## ABOUT THIS TASK
Produce word for word the lines of the data below running from the one that has "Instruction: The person" to the one that has "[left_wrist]", inclusive, and no others.

## COLLECTED MATERIAL
━━━━
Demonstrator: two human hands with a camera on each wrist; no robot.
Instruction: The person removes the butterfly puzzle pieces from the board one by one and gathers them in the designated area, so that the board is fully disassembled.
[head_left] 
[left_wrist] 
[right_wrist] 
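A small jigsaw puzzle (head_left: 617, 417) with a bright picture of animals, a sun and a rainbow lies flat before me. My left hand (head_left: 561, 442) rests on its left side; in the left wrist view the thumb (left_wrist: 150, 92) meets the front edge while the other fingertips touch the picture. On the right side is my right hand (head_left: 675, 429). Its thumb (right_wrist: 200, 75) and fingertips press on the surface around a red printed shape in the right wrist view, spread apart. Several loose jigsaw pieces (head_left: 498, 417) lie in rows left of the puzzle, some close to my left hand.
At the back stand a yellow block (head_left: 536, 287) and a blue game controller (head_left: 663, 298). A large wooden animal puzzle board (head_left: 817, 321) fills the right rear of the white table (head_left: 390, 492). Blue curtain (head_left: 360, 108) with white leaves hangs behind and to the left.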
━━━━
## ANSWER SECTION
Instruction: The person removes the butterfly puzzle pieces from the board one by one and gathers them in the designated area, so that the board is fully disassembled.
[head_left] 
[left_wrist] 

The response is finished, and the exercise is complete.